■ REQUIRED WORK ■
Every line from the start of the records below to the line containing "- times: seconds" should be retyped exactly, that line included, and no others.

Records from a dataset
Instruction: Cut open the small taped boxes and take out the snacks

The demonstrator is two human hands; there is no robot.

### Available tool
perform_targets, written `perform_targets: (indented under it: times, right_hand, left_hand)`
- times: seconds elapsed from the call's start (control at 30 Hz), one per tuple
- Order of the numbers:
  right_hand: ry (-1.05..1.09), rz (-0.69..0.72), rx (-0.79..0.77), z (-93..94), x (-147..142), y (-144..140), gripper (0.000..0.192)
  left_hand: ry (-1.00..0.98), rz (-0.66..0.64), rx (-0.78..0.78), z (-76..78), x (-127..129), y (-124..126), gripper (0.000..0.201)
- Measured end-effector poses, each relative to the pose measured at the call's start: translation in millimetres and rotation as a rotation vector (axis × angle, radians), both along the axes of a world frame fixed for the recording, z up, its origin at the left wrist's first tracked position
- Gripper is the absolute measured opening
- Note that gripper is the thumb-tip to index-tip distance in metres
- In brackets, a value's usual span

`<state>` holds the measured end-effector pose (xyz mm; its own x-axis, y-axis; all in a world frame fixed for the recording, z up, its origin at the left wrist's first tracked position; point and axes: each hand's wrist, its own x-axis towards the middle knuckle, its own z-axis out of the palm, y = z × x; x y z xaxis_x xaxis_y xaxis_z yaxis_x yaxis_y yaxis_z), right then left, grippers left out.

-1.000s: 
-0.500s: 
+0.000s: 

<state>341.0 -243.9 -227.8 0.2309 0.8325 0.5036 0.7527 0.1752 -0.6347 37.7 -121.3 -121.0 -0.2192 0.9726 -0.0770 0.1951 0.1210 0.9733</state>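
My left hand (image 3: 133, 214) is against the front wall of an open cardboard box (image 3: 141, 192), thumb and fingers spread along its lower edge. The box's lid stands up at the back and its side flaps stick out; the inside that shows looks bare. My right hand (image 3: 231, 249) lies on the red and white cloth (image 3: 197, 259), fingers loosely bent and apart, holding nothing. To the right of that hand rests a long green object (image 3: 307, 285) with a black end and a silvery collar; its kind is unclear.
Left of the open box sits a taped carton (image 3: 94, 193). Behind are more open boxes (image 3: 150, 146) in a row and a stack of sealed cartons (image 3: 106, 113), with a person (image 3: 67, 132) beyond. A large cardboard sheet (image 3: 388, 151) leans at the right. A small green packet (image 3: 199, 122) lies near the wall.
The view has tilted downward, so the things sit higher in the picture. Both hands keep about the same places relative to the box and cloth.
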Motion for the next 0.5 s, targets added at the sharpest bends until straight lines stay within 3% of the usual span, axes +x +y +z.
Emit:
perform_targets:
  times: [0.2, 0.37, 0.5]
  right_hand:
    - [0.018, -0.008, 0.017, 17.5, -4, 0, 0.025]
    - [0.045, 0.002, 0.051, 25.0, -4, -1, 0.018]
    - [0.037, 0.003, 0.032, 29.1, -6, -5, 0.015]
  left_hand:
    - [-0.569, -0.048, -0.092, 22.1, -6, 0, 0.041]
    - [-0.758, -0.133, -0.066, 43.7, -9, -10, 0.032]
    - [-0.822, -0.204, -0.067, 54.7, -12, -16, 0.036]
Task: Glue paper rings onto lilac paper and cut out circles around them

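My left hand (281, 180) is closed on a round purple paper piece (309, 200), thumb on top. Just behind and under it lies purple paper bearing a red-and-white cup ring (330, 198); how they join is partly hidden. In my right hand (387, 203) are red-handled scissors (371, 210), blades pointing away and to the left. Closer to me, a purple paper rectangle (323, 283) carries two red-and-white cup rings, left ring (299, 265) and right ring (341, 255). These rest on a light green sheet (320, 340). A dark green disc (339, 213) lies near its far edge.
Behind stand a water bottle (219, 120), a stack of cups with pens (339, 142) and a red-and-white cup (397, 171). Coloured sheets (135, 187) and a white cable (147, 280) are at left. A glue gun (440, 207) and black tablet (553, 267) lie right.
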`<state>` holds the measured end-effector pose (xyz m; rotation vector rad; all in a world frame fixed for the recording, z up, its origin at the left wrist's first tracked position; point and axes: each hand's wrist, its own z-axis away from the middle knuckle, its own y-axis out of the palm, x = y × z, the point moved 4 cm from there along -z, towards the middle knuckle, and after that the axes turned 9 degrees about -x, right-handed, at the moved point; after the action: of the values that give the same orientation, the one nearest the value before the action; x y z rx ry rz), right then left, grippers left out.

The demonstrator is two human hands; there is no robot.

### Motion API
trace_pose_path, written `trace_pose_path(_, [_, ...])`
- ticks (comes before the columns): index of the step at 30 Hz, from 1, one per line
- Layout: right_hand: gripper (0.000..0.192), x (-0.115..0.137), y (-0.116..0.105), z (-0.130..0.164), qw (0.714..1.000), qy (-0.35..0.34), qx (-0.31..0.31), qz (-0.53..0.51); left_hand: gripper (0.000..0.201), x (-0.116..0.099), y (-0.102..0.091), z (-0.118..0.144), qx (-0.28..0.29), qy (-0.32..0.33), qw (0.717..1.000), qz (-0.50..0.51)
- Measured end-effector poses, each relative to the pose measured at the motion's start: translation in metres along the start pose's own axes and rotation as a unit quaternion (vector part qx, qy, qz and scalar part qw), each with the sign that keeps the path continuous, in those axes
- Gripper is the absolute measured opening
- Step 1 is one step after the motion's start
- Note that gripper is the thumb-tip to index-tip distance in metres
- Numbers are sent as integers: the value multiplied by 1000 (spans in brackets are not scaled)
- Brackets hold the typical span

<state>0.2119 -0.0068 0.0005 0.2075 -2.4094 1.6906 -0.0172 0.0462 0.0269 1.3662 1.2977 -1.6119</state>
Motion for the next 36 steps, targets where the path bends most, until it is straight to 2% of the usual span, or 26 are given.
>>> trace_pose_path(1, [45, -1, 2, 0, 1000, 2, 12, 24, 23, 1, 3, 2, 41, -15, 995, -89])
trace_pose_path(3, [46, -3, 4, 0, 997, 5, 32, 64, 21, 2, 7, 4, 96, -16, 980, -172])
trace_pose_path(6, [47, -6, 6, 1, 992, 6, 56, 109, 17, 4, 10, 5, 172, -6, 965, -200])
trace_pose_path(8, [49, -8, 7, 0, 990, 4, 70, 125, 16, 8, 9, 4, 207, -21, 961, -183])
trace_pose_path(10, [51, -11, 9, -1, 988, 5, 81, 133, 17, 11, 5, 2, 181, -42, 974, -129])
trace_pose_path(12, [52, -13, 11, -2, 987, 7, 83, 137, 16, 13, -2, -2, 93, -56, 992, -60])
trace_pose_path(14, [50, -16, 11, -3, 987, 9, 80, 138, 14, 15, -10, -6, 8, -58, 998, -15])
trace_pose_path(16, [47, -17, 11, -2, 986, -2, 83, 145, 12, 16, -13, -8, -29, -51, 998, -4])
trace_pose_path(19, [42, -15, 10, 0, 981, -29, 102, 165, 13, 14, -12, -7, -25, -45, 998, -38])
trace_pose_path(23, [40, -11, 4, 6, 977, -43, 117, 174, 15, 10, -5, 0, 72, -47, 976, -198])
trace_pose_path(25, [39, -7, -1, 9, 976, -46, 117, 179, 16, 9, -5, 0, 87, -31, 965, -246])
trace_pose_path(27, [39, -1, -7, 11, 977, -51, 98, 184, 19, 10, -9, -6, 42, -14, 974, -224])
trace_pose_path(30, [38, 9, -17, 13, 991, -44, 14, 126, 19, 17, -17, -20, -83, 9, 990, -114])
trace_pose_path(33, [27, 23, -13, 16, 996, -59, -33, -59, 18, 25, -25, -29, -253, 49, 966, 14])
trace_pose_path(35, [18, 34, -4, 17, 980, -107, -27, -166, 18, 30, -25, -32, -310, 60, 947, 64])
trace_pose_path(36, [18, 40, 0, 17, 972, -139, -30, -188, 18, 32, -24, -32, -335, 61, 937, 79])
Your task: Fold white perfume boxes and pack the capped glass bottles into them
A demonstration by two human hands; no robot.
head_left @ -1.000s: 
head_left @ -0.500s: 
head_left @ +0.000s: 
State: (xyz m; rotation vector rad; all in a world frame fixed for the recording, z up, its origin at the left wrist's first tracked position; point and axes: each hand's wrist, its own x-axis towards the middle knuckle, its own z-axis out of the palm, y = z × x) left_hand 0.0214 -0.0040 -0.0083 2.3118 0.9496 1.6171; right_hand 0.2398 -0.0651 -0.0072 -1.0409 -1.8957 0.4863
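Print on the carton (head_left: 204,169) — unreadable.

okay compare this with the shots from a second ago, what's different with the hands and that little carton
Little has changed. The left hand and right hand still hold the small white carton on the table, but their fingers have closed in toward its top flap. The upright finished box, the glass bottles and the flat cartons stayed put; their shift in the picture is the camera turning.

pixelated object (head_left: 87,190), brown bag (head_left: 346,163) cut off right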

■ OUTPUT OF THE TASK ■
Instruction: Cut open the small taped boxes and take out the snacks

The demonstrator is two human hands; there is no robot.

### Available tool
perform_targets, written `perform_targets: (indented under it: times, right_hand, left_hand)`
- times: seconds elapsed from the call's start (control at 30 Hz), one per tuple

There's no more to the answer.